[COLLECTED DATA]
* * * * * * *

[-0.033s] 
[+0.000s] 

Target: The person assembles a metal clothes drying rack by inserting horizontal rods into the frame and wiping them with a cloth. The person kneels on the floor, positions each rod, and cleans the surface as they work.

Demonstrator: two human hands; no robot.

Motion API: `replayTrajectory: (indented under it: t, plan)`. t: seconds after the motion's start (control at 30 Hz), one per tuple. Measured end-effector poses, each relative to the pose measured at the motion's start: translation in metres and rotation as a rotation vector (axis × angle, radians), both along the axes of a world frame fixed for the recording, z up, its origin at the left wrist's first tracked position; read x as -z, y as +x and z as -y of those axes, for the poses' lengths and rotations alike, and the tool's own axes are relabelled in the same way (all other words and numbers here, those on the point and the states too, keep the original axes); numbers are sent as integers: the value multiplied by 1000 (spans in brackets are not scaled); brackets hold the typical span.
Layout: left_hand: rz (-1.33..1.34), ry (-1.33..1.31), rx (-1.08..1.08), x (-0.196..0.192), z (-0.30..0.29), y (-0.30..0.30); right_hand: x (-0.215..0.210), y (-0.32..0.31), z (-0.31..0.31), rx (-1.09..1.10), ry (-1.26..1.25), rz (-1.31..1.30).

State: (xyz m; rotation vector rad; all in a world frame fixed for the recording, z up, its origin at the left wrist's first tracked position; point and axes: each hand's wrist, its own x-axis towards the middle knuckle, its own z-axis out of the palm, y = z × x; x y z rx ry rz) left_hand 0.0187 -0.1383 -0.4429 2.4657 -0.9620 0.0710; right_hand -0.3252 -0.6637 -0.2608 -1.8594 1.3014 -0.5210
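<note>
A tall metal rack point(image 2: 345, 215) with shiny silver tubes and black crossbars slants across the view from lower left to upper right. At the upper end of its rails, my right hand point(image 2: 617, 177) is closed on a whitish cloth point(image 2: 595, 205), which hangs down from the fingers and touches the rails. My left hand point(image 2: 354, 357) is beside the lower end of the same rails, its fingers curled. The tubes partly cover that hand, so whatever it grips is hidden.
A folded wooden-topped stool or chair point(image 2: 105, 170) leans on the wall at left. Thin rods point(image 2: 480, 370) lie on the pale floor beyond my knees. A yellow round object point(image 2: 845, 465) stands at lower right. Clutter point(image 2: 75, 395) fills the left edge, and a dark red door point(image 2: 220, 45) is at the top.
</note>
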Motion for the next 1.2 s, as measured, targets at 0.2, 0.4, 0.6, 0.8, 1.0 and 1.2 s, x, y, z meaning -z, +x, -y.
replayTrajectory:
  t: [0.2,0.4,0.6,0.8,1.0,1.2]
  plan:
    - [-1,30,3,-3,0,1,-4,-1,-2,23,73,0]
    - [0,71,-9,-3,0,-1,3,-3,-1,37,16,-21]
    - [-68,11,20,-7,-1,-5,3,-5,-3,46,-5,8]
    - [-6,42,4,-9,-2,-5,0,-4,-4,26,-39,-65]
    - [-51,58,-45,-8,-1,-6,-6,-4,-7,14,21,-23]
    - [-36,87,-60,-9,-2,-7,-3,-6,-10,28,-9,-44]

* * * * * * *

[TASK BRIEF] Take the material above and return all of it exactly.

[ANSWER TO THIS TASK]
[-0.033s] 
[+0.000s] 

Target: The person assembles a metal clothes drying rack by inserting horizontal rods into the frame and wiping them with a cloth. The person kneels on the floor, positions each rod, and cleans the surface as they work.

Demonstrator: two human hands; no robot.

Motion API: `replayTrajectory: (indented under it: t, plan)`. t: seconds after the motion's start (control at 30 Hz), one per tuple. Measured end-effector poses, each relative to the pose measured at the motion's start: translation in metres and rotation as a rotation vector (axis × angle, radians), both along the axes of a world frame fixed for the recording, z up, its origin at the left wrist's first tracked position; read x as -z, y as +x and z as -y of those axes, for the poses' lengths and rotations alike, and the tool's own axes are relabelled in the same way (all other words and numbers here, those on the point and the states too, keep the original axes); numbers are sent as integers: the value multiplied by 1000 (spans in brackets are not scaled); brackets hold the typical span.
Layout: left_hand: rz (-1.33..1.34), ry (-1.33..1.31), rx (-1.08..1.08), x (-0.196..0.192), z (-0.30..0.29), y (-0.30..0.30); right_hand: x (-0.215..0.210), y (-0.32..0.31), z (-0.31..0.31), rx (-1.09..1.10), ry (-1.26..1.25), rz (-1.31..1.30).

State: (xyz m; rotation vector rad; all in a world frame fixed for the recording, z up, its origin at the left wrist's first tracked position; point and axes: each hand's wrist, its own x-axis towards the middle knuckle, its own z-axis out of the palm, y = z × x; x y z rx ry rz) left_hand 0.0187 -0.1383 -0.4429 2.4657 -0.9620 0.0710; right_hand -0.3252 -0.6637 -0.2608 -1.8594 1.3014 -0.5210
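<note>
A tall metal rack point(image 2: 345, 215) with shiny silver tubes and black crossbars slants across the view from lower left to upper right. At the upper end of its rails, my right hand point(image 2: 617, 177) is closed on a whitish cloth point(image 2: 595, 205), which hangs down from the fingers and touches the rails. My left hand point(image 2: 354, 357) is beside the lower end of the same rails, its fingers curled. The tubes partly cover that hand, so whatever it grips is hidden.
A folded wooden-topped stool or chair point(image 2: 105, 170) leans on the wall at left. Thin rods point(image 2: 480, 370) lie on the pale floor beyond my knees. A yellow round object point(image 2: 845, 465) stands at lower right. Clutter point(image 2: 75, 395) fills the left edge, and a dark red door point(image 2: 220, 45) is at the top.
</note>
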Motion for the next 1.2 s, as measured, targets at 0.2, 0.4, 0.6, 0.8, 1.0 and 1.2 s, x, y, z meaning -z, +x, -y.
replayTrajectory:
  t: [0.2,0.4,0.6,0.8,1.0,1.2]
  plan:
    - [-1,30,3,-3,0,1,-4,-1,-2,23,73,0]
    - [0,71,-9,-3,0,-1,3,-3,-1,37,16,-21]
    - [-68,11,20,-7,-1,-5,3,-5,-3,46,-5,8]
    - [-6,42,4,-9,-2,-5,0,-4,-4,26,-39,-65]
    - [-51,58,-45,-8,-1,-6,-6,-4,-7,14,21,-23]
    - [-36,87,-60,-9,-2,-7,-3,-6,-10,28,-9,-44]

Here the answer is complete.